■ Task details
Up to and including the line containing "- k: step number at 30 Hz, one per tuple", please reproduce the lines of the listing below, starting from the top.

■ Raw data
[Start of section]

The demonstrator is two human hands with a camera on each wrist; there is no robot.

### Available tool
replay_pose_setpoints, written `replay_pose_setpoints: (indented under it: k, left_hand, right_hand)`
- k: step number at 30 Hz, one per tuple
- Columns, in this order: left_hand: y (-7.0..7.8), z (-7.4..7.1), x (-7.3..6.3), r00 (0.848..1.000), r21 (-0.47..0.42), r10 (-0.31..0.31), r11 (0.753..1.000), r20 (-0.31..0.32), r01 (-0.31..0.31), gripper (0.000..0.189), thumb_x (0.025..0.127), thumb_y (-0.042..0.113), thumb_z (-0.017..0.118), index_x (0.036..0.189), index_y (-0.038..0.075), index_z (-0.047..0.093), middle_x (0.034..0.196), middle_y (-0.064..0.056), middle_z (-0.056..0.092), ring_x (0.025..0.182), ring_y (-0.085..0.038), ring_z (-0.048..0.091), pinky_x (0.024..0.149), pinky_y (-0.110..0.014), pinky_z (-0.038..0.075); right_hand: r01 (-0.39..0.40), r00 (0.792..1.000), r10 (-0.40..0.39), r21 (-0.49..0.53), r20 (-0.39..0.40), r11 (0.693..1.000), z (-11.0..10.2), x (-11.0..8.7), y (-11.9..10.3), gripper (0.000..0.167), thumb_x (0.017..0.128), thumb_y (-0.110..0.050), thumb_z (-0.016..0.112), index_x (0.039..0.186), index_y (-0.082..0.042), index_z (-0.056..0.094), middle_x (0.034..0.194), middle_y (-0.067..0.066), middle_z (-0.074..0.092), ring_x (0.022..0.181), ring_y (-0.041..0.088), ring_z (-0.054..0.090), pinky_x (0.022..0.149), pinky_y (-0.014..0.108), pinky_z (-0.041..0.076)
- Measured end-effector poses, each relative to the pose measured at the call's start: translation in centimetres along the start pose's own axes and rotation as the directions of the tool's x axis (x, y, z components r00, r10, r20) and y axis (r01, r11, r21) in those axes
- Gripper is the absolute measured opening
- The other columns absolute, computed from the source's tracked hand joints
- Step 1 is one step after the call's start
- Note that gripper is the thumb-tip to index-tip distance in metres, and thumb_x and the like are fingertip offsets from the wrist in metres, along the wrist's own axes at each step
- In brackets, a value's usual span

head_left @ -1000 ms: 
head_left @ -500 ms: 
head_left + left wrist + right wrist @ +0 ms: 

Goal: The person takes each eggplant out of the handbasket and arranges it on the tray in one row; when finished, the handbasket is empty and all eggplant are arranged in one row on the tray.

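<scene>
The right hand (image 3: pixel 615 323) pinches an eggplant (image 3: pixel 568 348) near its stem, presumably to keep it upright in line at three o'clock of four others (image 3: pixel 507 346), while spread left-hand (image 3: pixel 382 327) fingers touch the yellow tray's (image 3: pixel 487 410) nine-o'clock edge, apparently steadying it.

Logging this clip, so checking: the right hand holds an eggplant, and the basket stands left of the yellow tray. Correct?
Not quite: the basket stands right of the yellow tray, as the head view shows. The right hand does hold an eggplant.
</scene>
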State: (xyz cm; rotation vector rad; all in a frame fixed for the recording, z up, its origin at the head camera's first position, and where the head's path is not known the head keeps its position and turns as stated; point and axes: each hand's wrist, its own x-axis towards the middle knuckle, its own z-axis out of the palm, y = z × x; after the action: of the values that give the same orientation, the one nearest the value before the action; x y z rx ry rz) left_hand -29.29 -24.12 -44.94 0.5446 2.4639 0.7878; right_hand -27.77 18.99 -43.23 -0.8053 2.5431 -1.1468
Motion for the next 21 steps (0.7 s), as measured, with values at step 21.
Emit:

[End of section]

■ Response to the exercise
The demonstrator is two human hands with a camera on each wrist; there is no robot.

### Available tool
replay_pose_setpoints, written `replay_pose_setpoints: (indented under it: k, left_hand, right_hand)`
- k: step number at 30 Hz, one per tuple

For this exercise, nothing more remains to be done.